3.3. Passivation Coating

The oxidation reaction of sulfur-containing minerals can be effectively inhibited through the construction of passivation coating to inhibit surface oxidation, surface dissolution, surface adsorption, and other chemical reactions [69]. Studies have shown that the surface of pyrite can be passivated under the condition of pH > 6, and the oxidation rate can be remarkably reduced by about 95% [70]. Passivators can be divided into inorganic reagents, microorganisms, organic reagents, and organic-inorganic reagents [71,72,73,74].
The inorganic passivation system of the surface of pyrite is composed of carbonate (limestone) as a passivator to form an iron oxide coating [75], silicate (Na2SiO3) as a passivator to form a stable silicate–iron (oxygen) hydroxide coating [71,76], pyrite oxidized by H2O2 combined with sodium acetate (NaOAc) to maintain a pH value of about 6 to form an Fe (III) precipitation coating [77], silicate (H4SiO4) as a passivator to form a ferric silicate coating, phosphate as a passivator to form a ferric phosphate coating [78], and Ti4+/Al3+/Si4+ hydroxide generated under alkaline conditions.
Microbial passivation inhibits oxidation by forming a complex biofilm on pyrite, which is mainly composed of facultative anaerobes, which interact with aerobic bacteria (A. f or A. t) and obligate anaerobes (sulfate-reducing desulfosporosinus) to maintain an oxygen-free microenvironment around the pyrite (Figure 6a). Additionally, the formed biofilm has a certain hydrophobicity, which prevents contact between the pyrite and H2O. In essence, microbial passivation is a biological source treatment (BST) [79], which is described in detail in Section 3.6.

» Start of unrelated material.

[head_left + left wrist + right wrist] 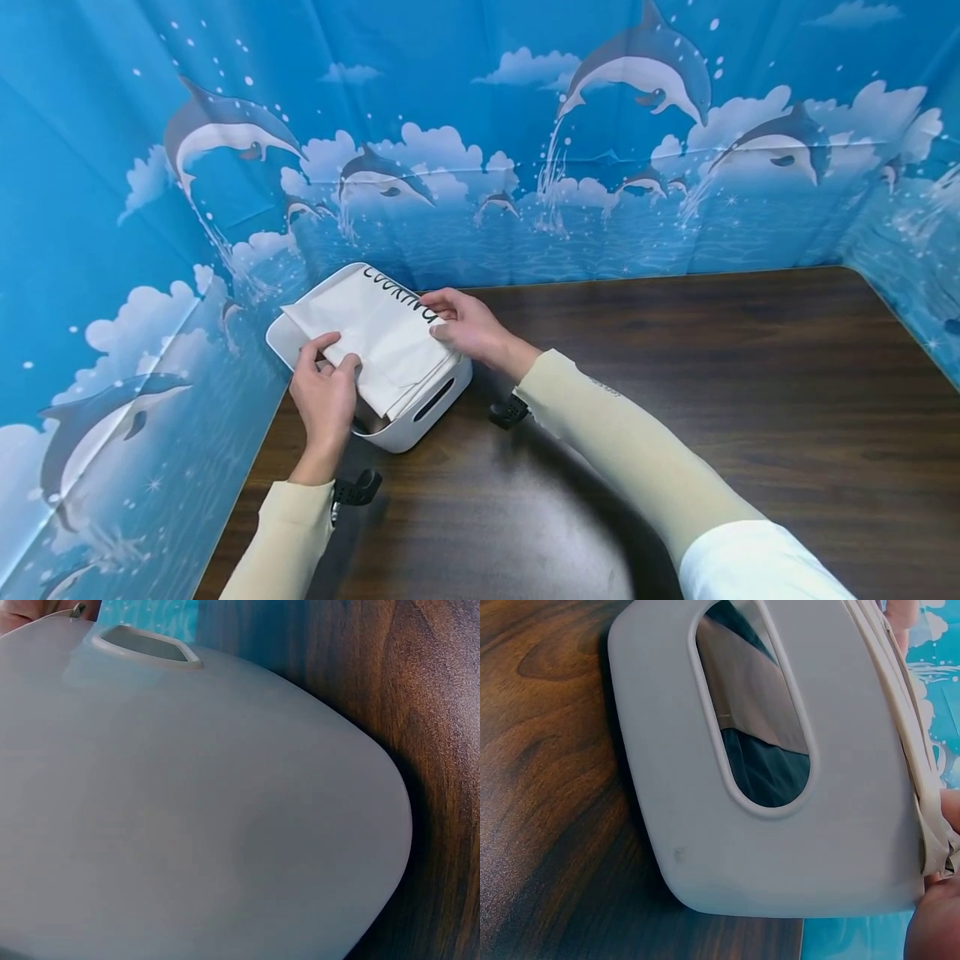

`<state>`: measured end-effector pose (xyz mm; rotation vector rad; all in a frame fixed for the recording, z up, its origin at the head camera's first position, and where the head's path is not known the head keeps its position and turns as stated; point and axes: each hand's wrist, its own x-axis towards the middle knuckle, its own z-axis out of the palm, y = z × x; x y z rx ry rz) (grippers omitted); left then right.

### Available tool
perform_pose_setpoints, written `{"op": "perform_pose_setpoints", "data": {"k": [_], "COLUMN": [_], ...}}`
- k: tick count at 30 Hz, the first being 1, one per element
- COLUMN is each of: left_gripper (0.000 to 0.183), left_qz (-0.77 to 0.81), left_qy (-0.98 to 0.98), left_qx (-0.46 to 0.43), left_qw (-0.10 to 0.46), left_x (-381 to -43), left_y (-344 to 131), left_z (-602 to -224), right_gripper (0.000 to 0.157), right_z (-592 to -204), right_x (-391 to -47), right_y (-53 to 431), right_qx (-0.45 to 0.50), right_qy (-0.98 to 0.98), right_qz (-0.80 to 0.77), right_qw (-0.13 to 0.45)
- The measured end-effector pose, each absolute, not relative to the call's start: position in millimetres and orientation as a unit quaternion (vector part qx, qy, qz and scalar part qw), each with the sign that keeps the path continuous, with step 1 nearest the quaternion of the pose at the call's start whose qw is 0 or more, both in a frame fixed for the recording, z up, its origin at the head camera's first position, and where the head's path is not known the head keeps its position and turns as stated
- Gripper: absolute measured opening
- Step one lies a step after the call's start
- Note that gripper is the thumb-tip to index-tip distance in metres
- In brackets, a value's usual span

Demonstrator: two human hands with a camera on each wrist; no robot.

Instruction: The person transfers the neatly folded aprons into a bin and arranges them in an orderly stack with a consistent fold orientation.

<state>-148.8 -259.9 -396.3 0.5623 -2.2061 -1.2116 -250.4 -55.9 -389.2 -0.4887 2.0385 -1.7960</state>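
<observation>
A folded white cloth (386,346) with black lettering lies across the top of a white plastic bin (408,433), its folded layers stacked at the near edge. My left hand (326,392) holds the cloth's left edge between thumb and fingers. At the opposite edge, by the lettering, my right hand (472,329) pinches the cloth. In the right wrist view, fingertips (937,922) grip bunched folds of the cloth (900,697) along the bin's rim. The left wrist view is mostly filled by the bin's side wall (210,802).
Through the bin's oval handle slot, dark green fabric (769,772) and a brownish surface show inside. The bin stands on a dark wood table (675,400), close to its back left corner. A blue dolphin-printed curtain (465,100) hangs behind and to the left.
</observation>
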Motion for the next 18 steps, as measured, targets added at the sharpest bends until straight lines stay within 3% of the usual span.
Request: {"op": "perform_pose_setpoints", "data": {"k": [18], "left_gripper": [0.040], "left_qz": [-0.452], "left_qy": [-0.820], "left_qx": [0.211], "left_qw": [0.281], "left_x": [-150.5], "left_y": [-259.0], "left_z": [-398.9], "right_gripper": [0.046], "right_z": [-390.2], "right_x": [-250.3], "right_y": [-57.6], "right_qx": [-0.170], "right_qy": [0.731], "right_qz": [-0.635], "right_qw": [0.183]}}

There is a wide range of organic passivators, whose basic principle is to produce Me-O-Si bonds on the surface of the pyrite matrix and form Si-O-Si cross-linked networks to produce a passivation effect, including 8-hydroxyquinonline [80], triethylenetetramine (TETA) [81], sodium triethylenetetramine-bisdithiocarbamate (DTC-TETA) [82], phospholipid (total iron (TI) reduced by 90% and SO42− reduced by 95% in 3 yr) [83], organosilane [84,85], etc. Currently, there are many studies on organosilane, including γ-aminopropyltrimethoxysilane (APS) (TI reduced by 49.4%), vinyltrimethoxysilane (VTMS) (pyrite oxidation (PO) reduced by 71.4%), γ-mercaptopropyltrimethoxysilane (PropS-SH) (PO reduced by 89.2%), n-propyltrimethoxysilane (NPS) (TI reduced by 96% in 70 h), tetraethylorthosilicate (TEOS) (TI reduced by 59% in 70 h) and polysiloxane (low surface tension and excellent film-forming performance) [72,86].

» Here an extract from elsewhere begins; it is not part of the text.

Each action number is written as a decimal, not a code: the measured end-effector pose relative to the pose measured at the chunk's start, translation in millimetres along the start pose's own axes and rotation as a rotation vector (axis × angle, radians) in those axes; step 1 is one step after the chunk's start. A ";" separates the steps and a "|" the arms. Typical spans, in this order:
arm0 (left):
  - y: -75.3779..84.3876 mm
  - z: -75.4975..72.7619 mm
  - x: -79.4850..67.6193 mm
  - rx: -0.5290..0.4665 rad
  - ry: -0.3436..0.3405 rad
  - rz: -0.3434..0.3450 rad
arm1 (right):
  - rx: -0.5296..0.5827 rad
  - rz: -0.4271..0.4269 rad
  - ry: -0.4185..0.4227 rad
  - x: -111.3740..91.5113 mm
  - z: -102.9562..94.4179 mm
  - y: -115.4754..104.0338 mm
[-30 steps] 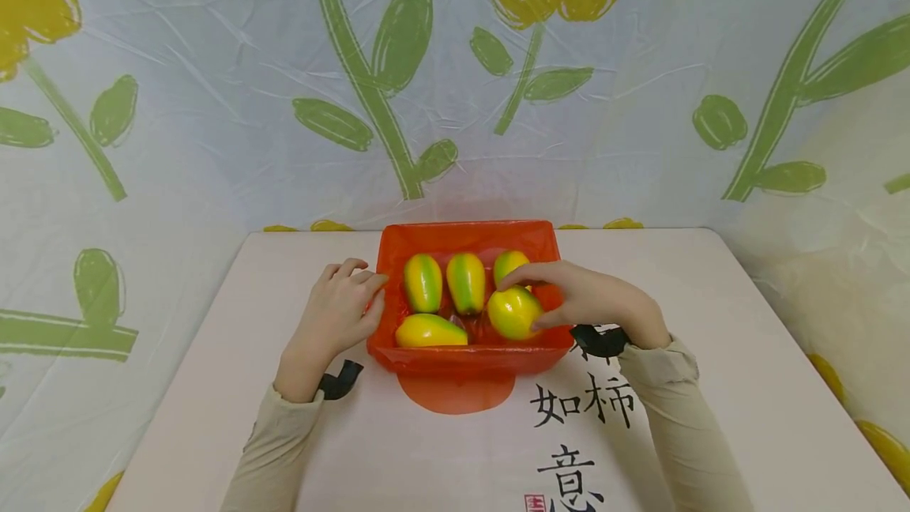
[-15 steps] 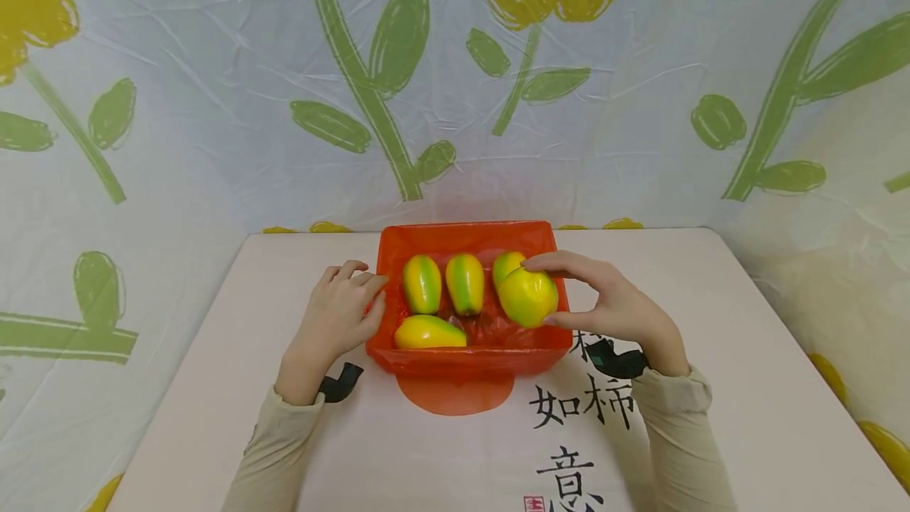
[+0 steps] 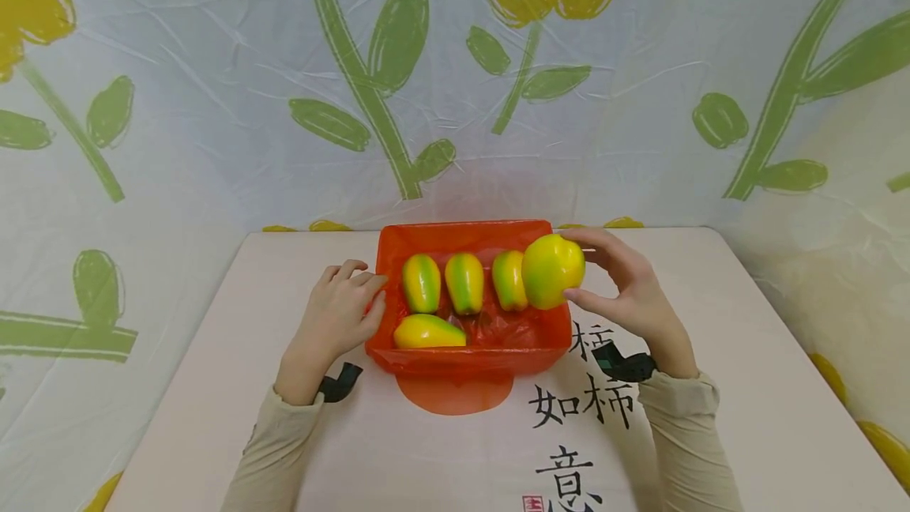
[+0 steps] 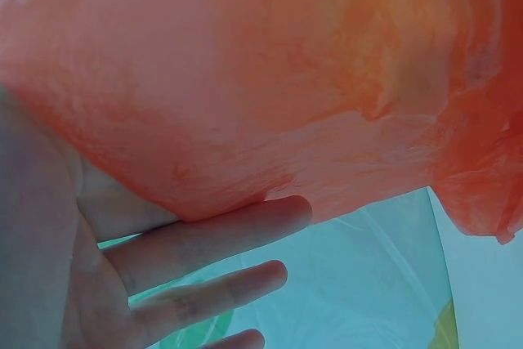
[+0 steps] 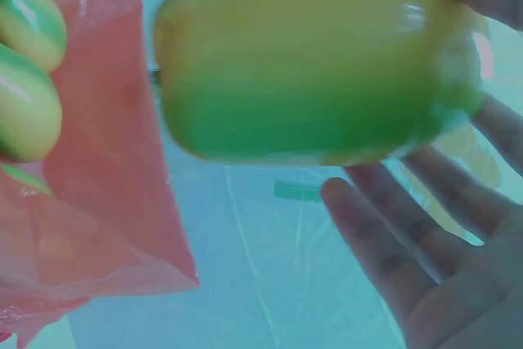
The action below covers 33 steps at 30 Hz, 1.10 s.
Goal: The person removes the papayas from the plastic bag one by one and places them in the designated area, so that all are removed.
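Note:
My right hand (image 3: pixel 629 287) holds a yellow-green papaya (image 3: pixel 553 272) between thumb and fingers, raised over the right rim of a red plastic-lined box (image 3: pixel 465 360). In the right wrist view the papaya (image 5: pixel 319 67) lies sideways across the picture, its far end by the box's edge. Inside the box lie several similar papayas, one of them (image 3: pixel 430 332) sideways at the front left. My left hand (image 3: pixel 341 310) touches the box's left side. Its fingers (image 4: pixel 208 239) stretch out straight along the red plastic in the left wrist view; the thumb is hidden there.
The box stands at the back of a pale table (image 3: pixel 426 457), before a flower-printed cloth (image 3: pixel 604 156). Black brushed characters (image 3: pixel 569 476) and an orange round shape (image 3: pixel 455 393) mark the table cover in front of it.
My right hand has lifted the papaya from the box's right side, up and to the right, uncovering the papaya behind it. The left hand stays at the box's left side.

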State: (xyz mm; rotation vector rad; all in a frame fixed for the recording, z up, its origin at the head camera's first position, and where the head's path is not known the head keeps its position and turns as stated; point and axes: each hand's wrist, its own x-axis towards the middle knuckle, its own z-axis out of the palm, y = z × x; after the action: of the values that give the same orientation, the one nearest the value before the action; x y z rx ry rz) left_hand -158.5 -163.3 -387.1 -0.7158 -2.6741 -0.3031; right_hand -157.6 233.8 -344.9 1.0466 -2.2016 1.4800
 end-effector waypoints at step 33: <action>-0.7 -0.1 0.6 0.016 0.002 -0.006 | 0.345 0.309 0.554 -28.5 -38.7 83.6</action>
State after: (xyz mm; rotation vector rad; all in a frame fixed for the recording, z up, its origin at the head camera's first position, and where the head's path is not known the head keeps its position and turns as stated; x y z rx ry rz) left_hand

There are three common problems when a passivator is used alone: (1) The metal precipitates formed by inorganic passivators are crystals, and their regular arrangement leads to gaps, which limits their efficiency as a coating. (2) When the concentration of organosilane is low (e.g., the volume concentration of PropS-SH is less than 10%), the coating surface is prone to microcracks or small defects, and it is not cost-effective to add high doses of organosilane to increase the thickness of coating. (3) Traditional passivators have no selectivity to minerals, leading to their rapid depletion in systems mixed with complex minerals.
The limited oxidation inhibition rate of crystalline coatings formed by an inorganic passivator is solved by jointly using multiple inorganic passivators to form an amorphous metal precipitate, which has shown higher inhibition efficiency in studies [71]. As shown in Figure 6b, when carbonate and silicate coexist, the silicate structurally combines with iron precipitates formed by carbonate to form amorphous ferric (oxygen) hydroxide, which is compact and even, leading to pyrite surface passivation. In addition, at a pH value > 4, the transformation of amorphous ferric (oxygen) hydroxide to crystalline iron could be inhibited with the presence of silica, forming an amorphous Fe3+-iron hydroxide-silica barrier layer [87].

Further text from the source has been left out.